Navy outlines plans for tech-centric weapons systems
- By Mark Pomerleau
- Feb 04, 2015
The beginning of a new year is not only tax season, but budget season as well, as President Obama unveiled his fiscal year 2016 budget earlier this week. Several agencies have been busy briefing the public on the funding their departments have requested for the next year and beyond. The Navy as also joined in, rolling out its Future Naval Capabilities Program Objective Memorandum 2016 New Starts at the Naval Future Force Science and Technology Expo today.
The Navy is keeping an eye focused on several key defensive systems, as indicated in its funded New Starts. Among them, the programs include Operational Planning Tool, Densified Propellant Fire from Enclosure – Confined Space Propulsion Technologies, Combined Electro-optical/Infrared Surveillance and Response System, Ship-launched Electronic Warfare Extended Endurance Decoy, Softkill Performance and Real-Time Assessment and Reactive Electronic Attack Measures.
The Operational Planning Tool is a task-centered mission-planning software that will assist in route changes and route planning. It includes an automated navigational system and is capable of extracting relevant command and control, navigation and technical data allowing for simpler decision making.
Densified Propellant Fire from Enclosure – Confined Space Propulsion Technologies benefit warfighters by providing fire from enclosure capability, confined space launching capability, improved urban warhead penetration with minimal weight increase, Navy officials said.
The Combined Electro-optical/Infrared Surveillance and Response System provides for enhanced detection of small boats, anti-ship weapons, periscopes and unmanned aircraft while also upgrading defense against electro-optical/infrared guided weapons sensors. Developers aimed to combine an EO/IR surveillance and response solution for use on ships to combine the kill chain of threat detection, identification, tracking, engagement and assessment of engagement effectiveness.
With the Ship-launched Electronic Warfare Extended Endurance Decoy, researchers also want to provide a ship-launched, rapid-detection, long-endurance, expendable flight vehicle that would support electronic warfare payloads. It will; help defend against pop-up and sustained missile attacks. Additionally, it can be outfitted on most ships.

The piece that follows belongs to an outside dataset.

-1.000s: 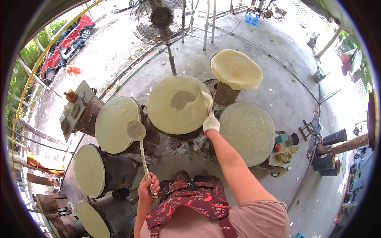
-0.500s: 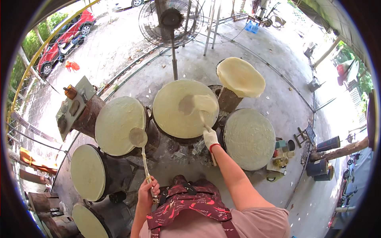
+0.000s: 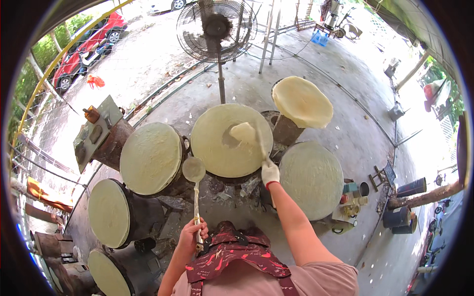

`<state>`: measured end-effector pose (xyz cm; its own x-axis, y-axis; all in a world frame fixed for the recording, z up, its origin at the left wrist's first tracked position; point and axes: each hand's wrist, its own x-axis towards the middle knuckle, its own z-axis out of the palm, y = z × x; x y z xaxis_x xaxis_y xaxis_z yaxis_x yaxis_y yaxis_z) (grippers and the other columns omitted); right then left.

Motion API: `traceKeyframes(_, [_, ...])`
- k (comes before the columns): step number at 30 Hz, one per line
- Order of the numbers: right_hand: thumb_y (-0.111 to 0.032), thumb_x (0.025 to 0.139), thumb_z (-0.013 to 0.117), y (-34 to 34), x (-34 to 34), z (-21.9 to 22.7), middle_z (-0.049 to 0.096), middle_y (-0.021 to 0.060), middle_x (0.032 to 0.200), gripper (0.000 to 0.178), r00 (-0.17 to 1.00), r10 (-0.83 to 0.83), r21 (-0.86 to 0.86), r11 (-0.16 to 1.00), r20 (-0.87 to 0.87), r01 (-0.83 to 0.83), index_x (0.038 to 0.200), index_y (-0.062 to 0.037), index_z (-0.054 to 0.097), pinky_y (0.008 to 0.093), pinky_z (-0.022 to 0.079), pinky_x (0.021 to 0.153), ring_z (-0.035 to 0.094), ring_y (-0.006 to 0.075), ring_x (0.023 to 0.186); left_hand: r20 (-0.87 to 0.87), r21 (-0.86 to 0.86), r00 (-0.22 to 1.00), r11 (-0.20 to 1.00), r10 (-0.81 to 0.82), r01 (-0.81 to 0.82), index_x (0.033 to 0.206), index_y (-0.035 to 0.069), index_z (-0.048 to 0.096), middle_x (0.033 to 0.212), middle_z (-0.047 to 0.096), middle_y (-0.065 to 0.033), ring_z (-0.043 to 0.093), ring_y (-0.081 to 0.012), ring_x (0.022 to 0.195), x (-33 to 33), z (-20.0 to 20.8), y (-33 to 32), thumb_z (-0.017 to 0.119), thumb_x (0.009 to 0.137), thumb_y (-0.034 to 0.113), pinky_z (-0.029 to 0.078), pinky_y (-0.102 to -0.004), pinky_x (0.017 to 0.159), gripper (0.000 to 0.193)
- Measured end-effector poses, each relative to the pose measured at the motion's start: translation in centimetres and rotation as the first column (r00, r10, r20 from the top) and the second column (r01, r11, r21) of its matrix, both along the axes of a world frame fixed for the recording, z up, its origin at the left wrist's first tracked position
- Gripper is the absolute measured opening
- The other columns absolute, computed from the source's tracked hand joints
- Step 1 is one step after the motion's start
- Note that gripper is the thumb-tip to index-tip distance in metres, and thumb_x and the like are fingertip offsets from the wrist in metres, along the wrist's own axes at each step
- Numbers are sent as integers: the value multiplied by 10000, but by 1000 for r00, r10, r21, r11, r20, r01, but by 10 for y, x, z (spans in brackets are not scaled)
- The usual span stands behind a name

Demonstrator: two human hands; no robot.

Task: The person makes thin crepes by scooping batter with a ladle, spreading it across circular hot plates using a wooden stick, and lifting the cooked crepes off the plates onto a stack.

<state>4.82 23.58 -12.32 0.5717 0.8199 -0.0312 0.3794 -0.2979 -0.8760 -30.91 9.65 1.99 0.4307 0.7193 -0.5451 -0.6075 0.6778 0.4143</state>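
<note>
My left hand (image 3: 193, 234) grips the long pale handle of a ladle (image 3: 193, 169), whose round bowl hovers near the lower left rim of the middle round griddle (image 3: 210, 150). Pale batter covers most of that griddle, with a bare greyish patch and a thicker blob of batter (image 3: 243, 132) at its centre. In a white glove with a red cuff, my right hand (image 3: 270, 172) holds a thin-handled spreader (image 3: 261, 143) over the griddle's right side. The spreader's head is blurred. Another batter-coated griddle (image 3: 311, 180) lies just right of that hand.
Coated griddles (image 3: 150, 158) on drum stoves curve round my left side. A large thin round pancake (image 3: 302, 102) rests on a stand at the far right. Beyond the middle griddle rises a standing fan (image 3: 217, 29). Small containers (image 3: 355, 197) cluster at right.
The ladle has swung right, from over the left griddle to beside the middle one. My right hand has moved slightly right and nearer, and the batter blob has changed shape.
</note>
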Motion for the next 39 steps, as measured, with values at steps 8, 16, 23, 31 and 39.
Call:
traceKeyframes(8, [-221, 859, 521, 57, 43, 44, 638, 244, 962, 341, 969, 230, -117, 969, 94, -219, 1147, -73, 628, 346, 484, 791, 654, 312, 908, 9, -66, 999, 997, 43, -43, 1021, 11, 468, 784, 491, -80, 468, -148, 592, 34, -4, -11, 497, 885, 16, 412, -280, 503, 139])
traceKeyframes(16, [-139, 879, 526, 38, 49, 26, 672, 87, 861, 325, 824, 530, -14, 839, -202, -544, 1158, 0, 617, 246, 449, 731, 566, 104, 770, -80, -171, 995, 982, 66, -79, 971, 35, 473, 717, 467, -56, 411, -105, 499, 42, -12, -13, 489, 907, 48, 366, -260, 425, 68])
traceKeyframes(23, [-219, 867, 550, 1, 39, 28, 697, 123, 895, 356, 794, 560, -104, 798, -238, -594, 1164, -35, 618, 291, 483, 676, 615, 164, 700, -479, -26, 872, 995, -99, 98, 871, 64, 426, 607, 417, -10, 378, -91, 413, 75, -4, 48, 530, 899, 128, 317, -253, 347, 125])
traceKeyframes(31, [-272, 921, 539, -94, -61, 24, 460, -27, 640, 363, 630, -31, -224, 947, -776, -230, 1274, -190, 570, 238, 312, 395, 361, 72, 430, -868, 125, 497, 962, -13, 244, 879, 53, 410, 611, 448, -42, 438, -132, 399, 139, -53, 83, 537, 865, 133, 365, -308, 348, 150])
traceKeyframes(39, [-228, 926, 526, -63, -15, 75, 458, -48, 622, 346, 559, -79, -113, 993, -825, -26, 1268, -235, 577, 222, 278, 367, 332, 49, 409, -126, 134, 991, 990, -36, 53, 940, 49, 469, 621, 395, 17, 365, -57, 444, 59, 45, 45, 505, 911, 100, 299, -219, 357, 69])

Softkill Performance and Real-Time Assessment enables for real-time detection of threats and, in turn, real-time adjustments to counter such threats.
Reactive Electronic Attack Measures delivers detection and classification techniques for identifying waveform agile radar threats and responding automatically with electronic attacks. This will bolster electronic warfare defenses against unknown threats.
In addition to the funded New Starts, Dr. Thomas Killion, director of ONR’s Office of Technology, said at the Expo that the unfunded New Starts are also important because they demonstrate what the Navy will need in the future, adding that there will be opportunities in the future to provide funding for these areas. For example, the Navy has placed an emphasis on autonomous systems that they were not able to include in the funded New Starts. Such autonomous systems include Autonomous Unmanned Surface Vehicles for Mine Warfare Operations, which will reduce minefield clearance timelines via night operations and enable the use of low-bandwidth radio-frequency communications and Autonomous Reacquisition Manipulator System, an underwater system to detect and remove mines and improvised explosive devices.
Mark Pomerleau is a former editorial fellow with GCN and Defense Systems.